Accordingly, Petitioner's exhausted claims, if not tolled by the presence of pending post-conviction remedies (discussed below), would not be barred since the petition was filed on April 17, 1997.

2) Habeas Petitions Containing Multiple Claims

The new statute raises the possibility that a habeas petition may contain multiple claims, each with a different date that would trigger the statute of limitations. While § 2244(d)(2) tolls the statute during the period in which a properly filed post-conviction remedy is pending, the Act does not provide guidance as to whether this tolling pertains only to the pending post-conviction claim, or extends to any other claims previously exhausted on direct appeal. Although the issue has not been widely litigated, those courts that have addressed it have stated that the one year period of limitations does not begin to run until after both direct review and post-conviction review have been exhausted. See Valentine v. Senkowski, 966 F.Supp. 239 (S.D.N.Y.1997); Parisi v. Cooper, 961 F.Supp. 1247 (N.D.Ill.1997).

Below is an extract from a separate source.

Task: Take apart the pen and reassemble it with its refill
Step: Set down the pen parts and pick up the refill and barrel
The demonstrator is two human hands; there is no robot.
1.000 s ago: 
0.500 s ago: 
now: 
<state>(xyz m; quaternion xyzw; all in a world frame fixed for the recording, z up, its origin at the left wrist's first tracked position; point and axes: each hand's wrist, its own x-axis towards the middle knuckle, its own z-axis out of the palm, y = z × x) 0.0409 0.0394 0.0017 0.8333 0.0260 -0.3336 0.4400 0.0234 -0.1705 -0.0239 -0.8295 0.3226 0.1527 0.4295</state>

This Court agrees and construes § 2244(d)(2) to toll the statute of limitations on all pending claims regardless of their finality, an interpretation that would be in keeping with Congress' goal of eliminating piecemeal litigation. See Parisi, 961 F.Supp. at 1248-1249 (stating that the thrust of the 1996 legislation was to streamline the habeas process). If each claim must be filed one year from the later of its final rejection in state court or from the date of the Act's enactment, two possibilities are likely to occur. Prisoners seeking habeas review will file an initial petition for their exhausted claims, and subsequently amend the petition as the pending post-conviction remedies become final. Id. This action would lead to further questions as to whether the added claim is a successive petition subject to § 2244(b)(2).4

The likelier scenario is that prisoners, seeking to avoid the risk of having their amended claims deemed successive petitions, will file premature petitions containing both exhausted and unexhausted claims. This is precisely the situation before this Court. Petitioner feared that his three exhausted claims would expire on April 23, 1997, one year from the Act's enactment. Accordingly, he felt the compulsion to file this petition containing all his claims six days before what he perceived to be the deadline. Petitioner's action,...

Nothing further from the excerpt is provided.